Нет ли в них элемента колдовства, или, употребляя любимое словечко Моше Росмана, «шаманизма», который строжайше запрещен Торой и характеризуется как «авода зара» — языческое служение? Где в деяниях Бешта кончается Каббала и начинается магия? И является ли эта магия «кошерной», то есть находится ли в рамках, разрешённых Торой?
Пожалуй, лучший ответ на этот вопрос дал Гершон Шолем. «Личность Исраэля Баал-Шем-Това как будто была создана с единственной целью приводить в замешательство теоретиков мистики, — пишет Шолем. — В его лице мы имеем мистика, чьи подлинные высказывания не оставляют сомнения в отношении мистической природы его религиозного опыта, и чьи ученики неуклонно следовали тем же путём. И однако он также истинный „Баал-Шем“, то есть владетель великого Имени Б-га, мастер практической каббалы, маг. Непоколебимая вера в силу святых имён преодолевает в его сознании разрыв между притязанием мага вершить чудеса своим амулетом или посредством других магических действ и мистическим восторгом, устремлённым на одного Б-га.
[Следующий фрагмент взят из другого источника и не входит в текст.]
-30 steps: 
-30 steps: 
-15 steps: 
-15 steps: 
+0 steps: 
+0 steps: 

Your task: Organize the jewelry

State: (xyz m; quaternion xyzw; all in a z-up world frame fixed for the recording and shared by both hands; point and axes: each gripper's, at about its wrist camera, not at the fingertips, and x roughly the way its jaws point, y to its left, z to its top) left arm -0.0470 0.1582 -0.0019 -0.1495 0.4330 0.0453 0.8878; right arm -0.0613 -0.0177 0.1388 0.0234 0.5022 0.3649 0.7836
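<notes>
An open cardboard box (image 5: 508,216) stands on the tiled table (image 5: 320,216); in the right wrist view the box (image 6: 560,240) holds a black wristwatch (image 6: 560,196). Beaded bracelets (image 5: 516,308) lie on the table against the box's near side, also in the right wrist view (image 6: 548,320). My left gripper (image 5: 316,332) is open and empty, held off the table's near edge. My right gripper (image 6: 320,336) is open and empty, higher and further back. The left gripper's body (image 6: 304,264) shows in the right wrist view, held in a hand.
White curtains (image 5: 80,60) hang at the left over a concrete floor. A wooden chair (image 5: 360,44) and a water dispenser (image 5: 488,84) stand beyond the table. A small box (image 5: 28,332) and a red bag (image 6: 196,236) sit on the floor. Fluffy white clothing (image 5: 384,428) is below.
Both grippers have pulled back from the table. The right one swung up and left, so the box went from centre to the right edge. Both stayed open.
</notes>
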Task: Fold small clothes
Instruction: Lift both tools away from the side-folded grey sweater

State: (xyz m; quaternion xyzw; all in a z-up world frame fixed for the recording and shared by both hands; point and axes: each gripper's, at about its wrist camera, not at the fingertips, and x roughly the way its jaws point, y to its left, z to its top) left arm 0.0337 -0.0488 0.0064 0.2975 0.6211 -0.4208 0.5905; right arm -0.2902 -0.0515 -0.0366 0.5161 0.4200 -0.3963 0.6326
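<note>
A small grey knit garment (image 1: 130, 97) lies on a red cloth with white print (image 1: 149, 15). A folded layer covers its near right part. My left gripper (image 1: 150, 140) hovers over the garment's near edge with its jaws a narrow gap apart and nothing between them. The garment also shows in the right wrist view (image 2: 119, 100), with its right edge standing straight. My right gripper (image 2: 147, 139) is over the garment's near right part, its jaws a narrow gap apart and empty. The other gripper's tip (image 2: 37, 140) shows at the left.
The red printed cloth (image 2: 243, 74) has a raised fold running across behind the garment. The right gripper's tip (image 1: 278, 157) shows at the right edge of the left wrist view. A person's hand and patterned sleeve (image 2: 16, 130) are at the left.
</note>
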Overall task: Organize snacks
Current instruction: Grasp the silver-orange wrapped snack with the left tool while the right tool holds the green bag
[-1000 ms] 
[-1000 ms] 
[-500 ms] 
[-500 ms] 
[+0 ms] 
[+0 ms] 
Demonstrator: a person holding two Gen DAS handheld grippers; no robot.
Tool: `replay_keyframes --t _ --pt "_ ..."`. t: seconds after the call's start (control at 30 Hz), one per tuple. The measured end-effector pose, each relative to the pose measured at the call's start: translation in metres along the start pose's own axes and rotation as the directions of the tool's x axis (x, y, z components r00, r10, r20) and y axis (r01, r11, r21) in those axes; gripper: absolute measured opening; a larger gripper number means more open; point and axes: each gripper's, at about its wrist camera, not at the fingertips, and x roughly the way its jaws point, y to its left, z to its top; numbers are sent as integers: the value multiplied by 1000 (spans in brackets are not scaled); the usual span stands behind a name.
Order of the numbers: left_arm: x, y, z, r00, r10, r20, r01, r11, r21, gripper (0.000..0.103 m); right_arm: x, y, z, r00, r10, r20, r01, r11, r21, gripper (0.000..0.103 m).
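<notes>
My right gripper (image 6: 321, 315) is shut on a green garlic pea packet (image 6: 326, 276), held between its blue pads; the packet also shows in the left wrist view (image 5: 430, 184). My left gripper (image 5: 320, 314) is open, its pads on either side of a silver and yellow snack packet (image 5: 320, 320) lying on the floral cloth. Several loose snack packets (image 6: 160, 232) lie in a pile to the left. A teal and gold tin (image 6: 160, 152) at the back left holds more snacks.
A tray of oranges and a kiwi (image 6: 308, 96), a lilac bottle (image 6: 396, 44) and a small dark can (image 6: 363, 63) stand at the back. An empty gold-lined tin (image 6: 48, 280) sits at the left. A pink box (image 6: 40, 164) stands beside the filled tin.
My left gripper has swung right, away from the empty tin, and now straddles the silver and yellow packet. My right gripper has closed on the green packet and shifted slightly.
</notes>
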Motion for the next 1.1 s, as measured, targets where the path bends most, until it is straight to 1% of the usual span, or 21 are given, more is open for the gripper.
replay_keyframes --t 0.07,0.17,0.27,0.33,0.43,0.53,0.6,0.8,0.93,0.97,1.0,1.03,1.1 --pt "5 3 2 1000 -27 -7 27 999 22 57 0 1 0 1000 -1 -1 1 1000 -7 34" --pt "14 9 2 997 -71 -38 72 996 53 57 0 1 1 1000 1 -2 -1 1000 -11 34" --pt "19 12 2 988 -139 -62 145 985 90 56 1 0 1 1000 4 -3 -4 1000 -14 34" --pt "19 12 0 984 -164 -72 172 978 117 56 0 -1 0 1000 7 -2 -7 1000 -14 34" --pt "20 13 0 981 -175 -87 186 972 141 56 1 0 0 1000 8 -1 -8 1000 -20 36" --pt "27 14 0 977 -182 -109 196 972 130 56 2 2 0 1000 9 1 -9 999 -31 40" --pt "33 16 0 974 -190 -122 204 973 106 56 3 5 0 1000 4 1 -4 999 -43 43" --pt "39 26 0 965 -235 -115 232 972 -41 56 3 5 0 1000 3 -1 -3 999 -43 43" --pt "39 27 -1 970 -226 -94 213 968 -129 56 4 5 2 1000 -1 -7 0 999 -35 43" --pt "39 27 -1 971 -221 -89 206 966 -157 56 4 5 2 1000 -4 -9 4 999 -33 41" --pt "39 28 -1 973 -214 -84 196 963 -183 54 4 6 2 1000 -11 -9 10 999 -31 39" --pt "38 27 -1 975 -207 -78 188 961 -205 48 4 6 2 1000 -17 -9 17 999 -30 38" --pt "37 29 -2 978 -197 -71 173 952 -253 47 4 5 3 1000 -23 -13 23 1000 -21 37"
В конце длительной истории еврейской мистики эти две тенденции столь же неразрывно переплелись, как и в начале, и во многих промежуточных состояниях её развития»[171]
.Есть и немало рассказов о том, что Бешт обладал способностью не только узнавать о том, что происходит поблизости или вдали от него, но и тем, что сегодня назвали бы телепатией: он мог вступить в мысленную связь на расстоянии с тем или иным человеком и подсказать ему выход из положения.
Что интересно: в большинстве историй, связанных с телепатическими способностями Бешта, его отделяет от того, кому он приходит на помощь расстояние не более, чем в день пути, из чего пристрастный исследователь паранормальных явлений может сделать вывод, что расстояние, на которое Бешт был способен передавать мысли или, точнее, словно входить в голову другого человека, было все же ограниченным.
Одно из таких преданий рассказывает о том, как однажды жители некого литовского местечка послали представителя своего общины в Меджибож подробнее разузнать о Беште. Посланник местечка остался в городе на субботу, вечером направился в синагогу, послушал молитву Бешта — и был вне себя от восхищения. Но затем он решил проследить, как ведет себя Бешт в быту — действительно ли он такой святой, как о нем говорят?